The while True: loop is a Pythonic emulation of do while; we always need at least one pass through the loop. If the stored procedure doesn’t return an acceptable point after 1000 iterations we catch the exception, rollback the database transaction, and resample. In practice, I’ve yet to see this fail. True, this introduces a sampling bias that would not be acceptable in a genuine statistical method, but this application is just a quick and dirty faker for eyeballing map styles.

An Example

It’s a pleasure following Adrian Miller, a.k.a. @soulfoodscholar, on Twitter. In particular, I get a kick out of voting in and discussing his occasional polls. I’m choosing one of his earliest, concerning soul food beverages, because even though I would never order it, seeing Grape Crush on the menu is a pretty strong real deal indicator. And his category that contains it? Purple Drank: perfect! Although he only got 89 votes in his poll we’re going to fake many more and populate a map.

This screenshot demonstrates how you’d generate a sample of 1000 votes that match @soulfoodscholar’s final distribution.

Using the web interface to generate fake data.

Popping the resulting GeoJSON into a super-simple Leaflet map looks like this in a screengrab

Using the web interface to generate fake data.

and there’s also an interactive version available.

The Rub

While I am partial to crushing rosemary, sage, fennel seed, and garlic with mortar and pestle this section addresses portability. This project stalled because at the time it didn’t seem I could distribute a large database dump via GitHub. It also didn’t seem reasonable to expect a casual cartographer to set up PostgreSQL with PostGIS, then massage the Census files. I recently learned that GitHub releases can incorporate large files that aren’t under source control in the repository so I’m going to cut and promote a release.

Naming the Application

This application started with a dull-as-dishwater name that I can’t recall. As the logic came into focus it became clear that it was about pulling tracts, which tied it to the motorsport known as tractor pulling in my mind.

Thunder in the Ville.
Record Crowd Seen For ‘Thunder In The Ville’ Truck And Tractor Pulling

But what would be the proper spelling? Tracter seemed more in line with what was going on than tractor but that spelling could easily lead to confusion and well-meaning correctives.

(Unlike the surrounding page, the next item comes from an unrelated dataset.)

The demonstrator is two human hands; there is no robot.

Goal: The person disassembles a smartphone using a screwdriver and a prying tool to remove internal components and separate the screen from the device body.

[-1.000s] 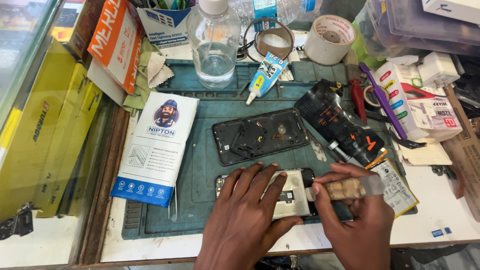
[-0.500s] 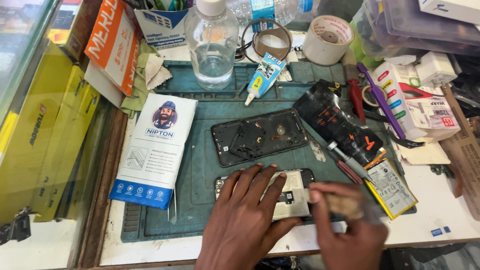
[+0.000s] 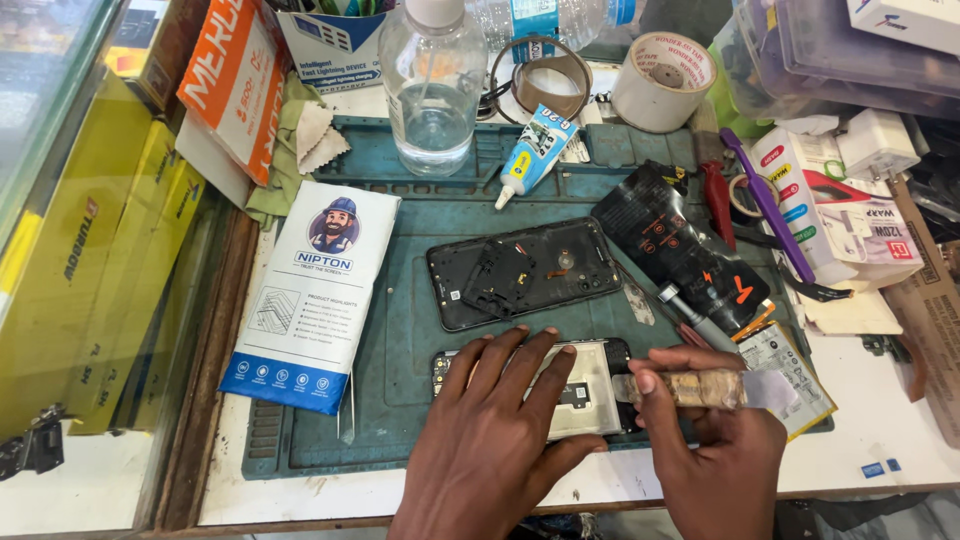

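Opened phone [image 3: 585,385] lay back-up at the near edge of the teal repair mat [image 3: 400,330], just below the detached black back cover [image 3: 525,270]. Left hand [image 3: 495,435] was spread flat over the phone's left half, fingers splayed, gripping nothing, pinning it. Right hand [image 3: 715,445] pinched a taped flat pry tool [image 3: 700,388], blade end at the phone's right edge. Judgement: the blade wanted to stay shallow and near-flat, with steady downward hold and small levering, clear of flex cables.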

The tried and true Internet operation of vowel extraction got me to trctr, and from there I tumbled down to trctr-pllr, a construction nearly identical to that arrived at by Lifter Puller, a mid-1990s band whose sound critic Robert Christgau described as

postpunk noir at the economic margins, drugs and sex and rock and roll in that order, an epic best intoned in toto around a verboten communal ashtray in some after-hours den.

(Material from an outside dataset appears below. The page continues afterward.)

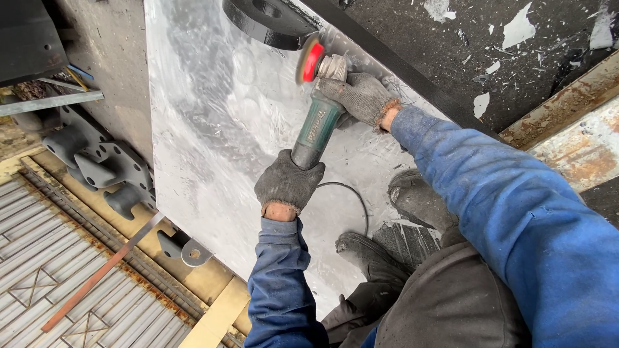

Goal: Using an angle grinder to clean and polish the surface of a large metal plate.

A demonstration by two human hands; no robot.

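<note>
A green angle grinder [317,125] with a red disc [311,60] is held over a large shiny steel plate [213,109]. My left hand [288,183], in a dark grey knit glove, grips the rear of the grinder's body. My right hand [359,96], gloved the same way, holds the grinder near its head. The disc sits at the plate's far edge, beside a black round metal part [267,22]. The grinder's black cable [351,193] loops over the plate toward my boots [416,200]. Both sleeves are blue.
A black steel beam [400,67] runs along the plate's far right edge. Grey cast brackets [106,167] lie left of the plate on yellowed boards. A rusty flat bar [97,274] rests on ribbed metal grating [45,283] at lower left. Rusty rails [574,122] lie at right.
</note>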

and I’d been listening to Lou Reed take down Christgau in a live recording of Walk on the Wild Side while I was coding.

Perhaps one day I will write about my admiration for LFTR-PLLR and subsequent projects of their frontman and lyricist, Craig Finn.

Caveats

Books, dissertations, whole careers have been devoted to the authority and power of maps. This tool makes it simple to inject quantities of plausible location data into a map or spatial database to help you make decisions about styling, especially dynamic styling, when all you know about your underlying population is that they reside in the United States. It works at the level of the Census Tract. It knows nothing of property parcels, transportation networks, points of interest, or correlations that almost certainly exist between location and the properties you’d ultimately like to render.

Appreciations

Thanks to those who’ve fiddled with TRCTR-PLLR. Special thanks to Éric Lemoine for guiding me through a subtlety of GeoAlchemy2 and Richard Law for the tip on ST_GeneratePoints which I’ve yet to implement although I have created an issue for it.